What I don’t love is when a company is so undisciplined that it chooses to attempt to be everybody’s everything.
Take Global Medical Products, for instance. They proudly display their tagline:
Clinically Driven. Patient-focused. Value-based.
In addition to being FAR too wide a swath to stick their flag into, this particular group of three claims suffers from the “pick two” syndrome.
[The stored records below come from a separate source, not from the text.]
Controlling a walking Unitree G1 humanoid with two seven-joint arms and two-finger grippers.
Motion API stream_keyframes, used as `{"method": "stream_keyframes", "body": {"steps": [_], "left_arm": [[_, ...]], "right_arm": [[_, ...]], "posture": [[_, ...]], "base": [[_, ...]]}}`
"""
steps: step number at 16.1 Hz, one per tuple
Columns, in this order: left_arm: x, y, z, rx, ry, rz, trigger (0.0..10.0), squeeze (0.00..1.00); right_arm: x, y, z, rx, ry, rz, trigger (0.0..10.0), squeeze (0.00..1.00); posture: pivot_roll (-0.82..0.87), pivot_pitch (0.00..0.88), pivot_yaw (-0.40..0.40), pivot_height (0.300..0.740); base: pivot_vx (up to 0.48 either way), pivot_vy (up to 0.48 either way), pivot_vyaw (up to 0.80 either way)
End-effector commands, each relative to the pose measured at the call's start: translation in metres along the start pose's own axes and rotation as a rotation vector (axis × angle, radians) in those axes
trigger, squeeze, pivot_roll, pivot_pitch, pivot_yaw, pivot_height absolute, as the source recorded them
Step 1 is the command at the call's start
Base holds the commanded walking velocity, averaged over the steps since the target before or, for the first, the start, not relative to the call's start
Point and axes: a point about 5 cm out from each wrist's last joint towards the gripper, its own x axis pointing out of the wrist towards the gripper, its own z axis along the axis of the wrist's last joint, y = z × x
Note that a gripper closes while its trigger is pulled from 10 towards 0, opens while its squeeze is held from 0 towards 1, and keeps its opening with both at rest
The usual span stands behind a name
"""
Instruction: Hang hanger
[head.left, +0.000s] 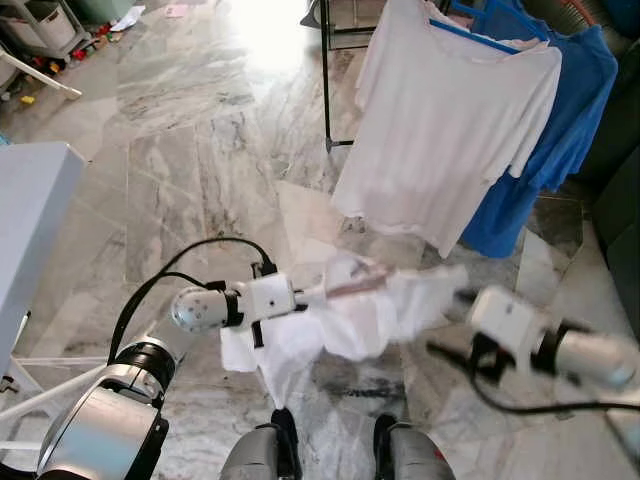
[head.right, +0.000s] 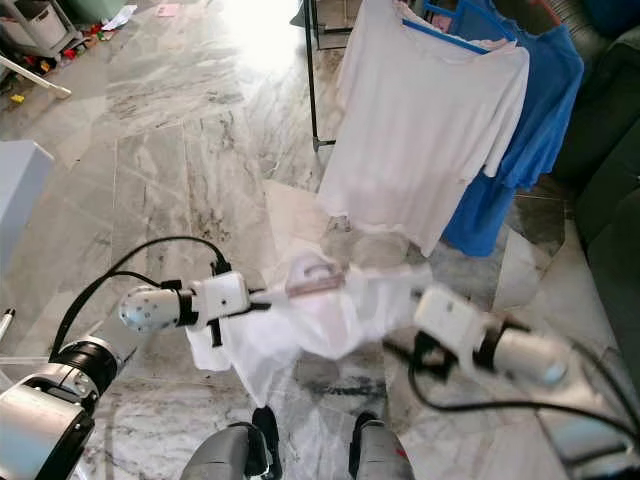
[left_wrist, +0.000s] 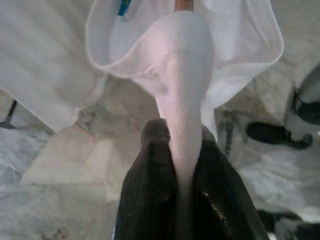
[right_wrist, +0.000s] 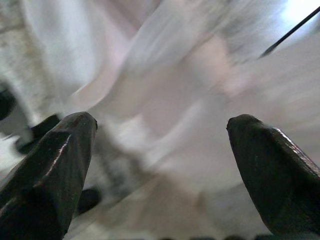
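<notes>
A white shirt hangs bunched in front of me, low over the marble floor. A brownish hanger sits inside its neck. My left gripper is shut on the shirt's collar; in the left wrist view the cloth runs between the two black fingers of the gripper. My right gripper is blurred beside the shirt's right edge. It stands open with the white cloth in front of it and nothing between the fingers.
A black clothes rack stands ahead on the right, carrying a white shirt and a blue shirt on a blue hanger. A dark sofa is at the right, a white cabinet at the left.
</notes>
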Motion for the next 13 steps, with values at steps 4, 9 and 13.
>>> {"method": "stream_keyframes", "body": {"steps": [4,9,13], "left_arm": [[-0.007,-0.006,-0.008,-0.019,0.007,-0.018,0.0,0.00],[-0.006,0.000,0.001,0.018,-0.052,-0.023,0.0,0.00],[-0.001,0.005,0.027,0.103,-0.203,-0.077,0.0,0.00]], "right_arm": [[-0.010,-0.015,-0.018,-0.065,0.059,-0.117,10.0,1.00],[-0.014,-0.005,-0.033,0.004,0.086,-0.019,10.0,1.00],[-0.013,-0.012,-0.034,-0.034,0.093,0.016,10.0,1.00]], "posture": [[-0.18,0.247,0.098,0.740],[-0.17,0.251,0.101,0.740],[-0.16,0.250,0.099,0.740]], "base": [[0.000,0.000,0.00],[0.000,0.000,0.00],[0.000,0.000,0.00]]}}
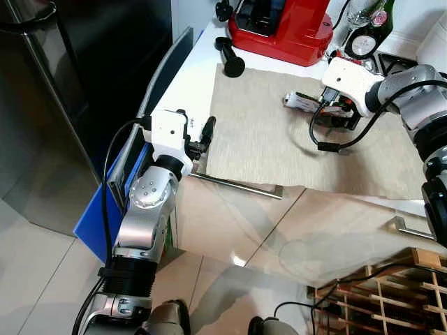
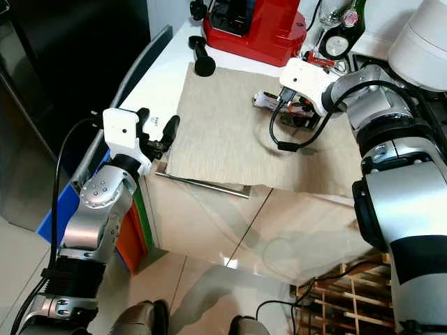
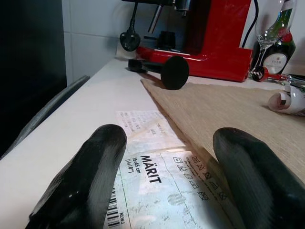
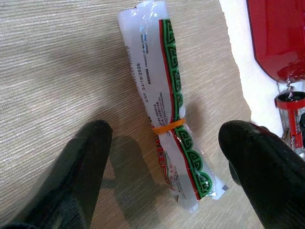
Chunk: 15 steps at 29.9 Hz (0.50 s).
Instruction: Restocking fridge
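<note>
A rolled white packet (image 4: 169, 114) with green and red print, bound by an orange rubber band, lies on the beige placemat (image 1: 272, 146) near its far right. My right gripper (image 1: 336, 118) hovers just over the packet, open, with one black finger (image 4: 90, 157) on each side and neither touching it. At the counter's front left edge my left gripper (image 1: 198, 134) stands open and holds nothing; it is over the mat's paper label (image 3: 152, 167). The dark fridge (image 1: 77, 77) stands to the left of the counter.
A red coffee machine (image 1: 279, 28), a black portafilter (image 1: 229, 59), a wine glass and a green bottle (image 1: 369, 31) line the back of the white counter (image 1: 185, 84). A blue board (image 1: 105, 216) leans below the counter. A wooden rack (image 1: 380, 293) is at the bottom right.
</note>
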### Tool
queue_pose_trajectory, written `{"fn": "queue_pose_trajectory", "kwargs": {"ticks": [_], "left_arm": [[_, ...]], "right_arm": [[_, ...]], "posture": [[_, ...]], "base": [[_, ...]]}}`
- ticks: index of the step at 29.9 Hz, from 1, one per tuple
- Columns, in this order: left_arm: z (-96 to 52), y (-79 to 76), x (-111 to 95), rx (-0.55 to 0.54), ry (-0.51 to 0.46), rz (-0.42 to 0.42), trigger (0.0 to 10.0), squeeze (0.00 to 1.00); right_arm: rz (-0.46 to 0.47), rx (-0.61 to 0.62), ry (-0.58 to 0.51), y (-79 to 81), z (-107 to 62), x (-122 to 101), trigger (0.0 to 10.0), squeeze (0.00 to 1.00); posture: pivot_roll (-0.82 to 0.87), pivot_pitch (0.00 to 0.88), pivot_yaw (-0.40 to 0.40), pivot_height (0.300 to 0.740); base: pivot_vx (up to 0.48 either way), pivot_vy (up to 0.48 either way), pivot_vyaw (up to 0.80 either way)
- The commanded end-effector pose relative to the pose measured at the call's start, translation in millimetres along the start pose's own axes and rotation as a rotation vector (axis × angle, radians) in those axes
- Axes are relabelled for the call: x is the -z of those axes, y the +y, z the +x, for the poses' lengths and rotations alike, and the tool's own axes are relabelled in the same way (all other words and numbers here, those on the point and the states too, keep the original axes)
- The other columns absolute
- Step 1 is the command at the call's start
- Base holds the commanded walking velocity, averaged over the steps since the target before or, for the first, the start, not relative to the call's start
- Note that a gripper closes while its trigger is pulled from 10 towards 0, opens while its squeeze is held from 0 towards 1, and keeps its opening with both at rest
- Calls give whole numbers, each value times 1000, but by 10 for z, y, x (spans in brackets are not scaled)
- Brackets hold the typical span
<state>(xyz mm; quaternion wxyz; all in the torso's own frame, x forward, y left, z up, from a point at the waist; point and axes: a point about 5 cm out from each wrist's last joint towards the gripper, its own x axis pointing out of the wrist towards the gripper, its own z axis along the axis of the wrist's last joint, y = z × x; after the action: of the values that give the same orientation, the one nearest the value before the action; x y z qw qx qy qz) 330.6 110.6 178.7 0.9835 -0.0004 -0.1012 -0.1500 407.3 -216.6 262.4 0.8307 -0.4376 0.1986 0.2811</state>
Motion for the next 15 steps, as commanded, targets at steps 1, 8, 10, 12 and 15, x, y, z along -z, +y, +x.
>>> {"fn": "queue_pose_trajectory", "kwargs": {"ticks": [1, 8, 10, 12, 15], "left_arm": [[-7, -41, 37, 8, 12, -2, 10000, 0], [-111, -161, 32, 118, -7, -20, 10000, 0], [-179, -235, 30, 170, -34, 40, 10000, 0], [-272, -346, 31, 238, -89, 52, 10000, 0], [-349, -450, 63, 283, -100, 40, 10000, 0]], "right_arm": [[12, 6, 6, -49, -42, -21, 10000, 0], [33, 25, 10, -47, -31, -1, 10000, 0], [41, 33, 7, -48, -27, -1, 10000, 0], [47, 40, 8, -45, -21, 3, 10000, 0], [41, 36, 18, -36, -15, 16, 10000, 0]], "posture": [[81, 109, -95, 740], [91, 120, -102, 740], [95, 123, -105, 740], [101, 130, -110, 740], [111, 142, -120, 740]], "base": [[0, 0, 0], [0, 0, 0], [0, 0, 0], [0, 0, 0], [0, 0, 0]]}}
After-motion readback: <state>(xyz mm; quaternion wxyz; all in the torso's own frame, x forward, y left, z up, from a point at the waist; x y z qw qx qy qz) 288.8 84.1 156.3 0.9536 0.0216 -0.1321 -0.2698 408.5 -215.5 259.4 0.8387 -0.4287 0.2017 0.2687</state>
While I’m sure they’d like to achieve all three of these objectives, and who in their business wouldn’t, there is a tension between these three that calls the whole proposition into question. Call me skeptical, but I’d be impressed if even two of these attributes was true.
Do I even need to point out that this is a classic example of a tagline with the “arrows” pointed at the company rather than the customer? Sometimes you can get away with this me-centric orientation, but only if the way you characterize your own attributes is interesting, different, engaging, entertaining, surprising. This tagline is none of those things. Meanwhile, you leave it to the prospective customer to do all the work of translating your attributes into some possible benefit for them. That’s usually too much to ask. Smart brands do that work, connecting the dots so the customer doesn’t have to.
Oh, and did I mention how boring this tagline is. I have to imagine that their business, and their brand, have the potential to be a whole lot more compelling than that dry line.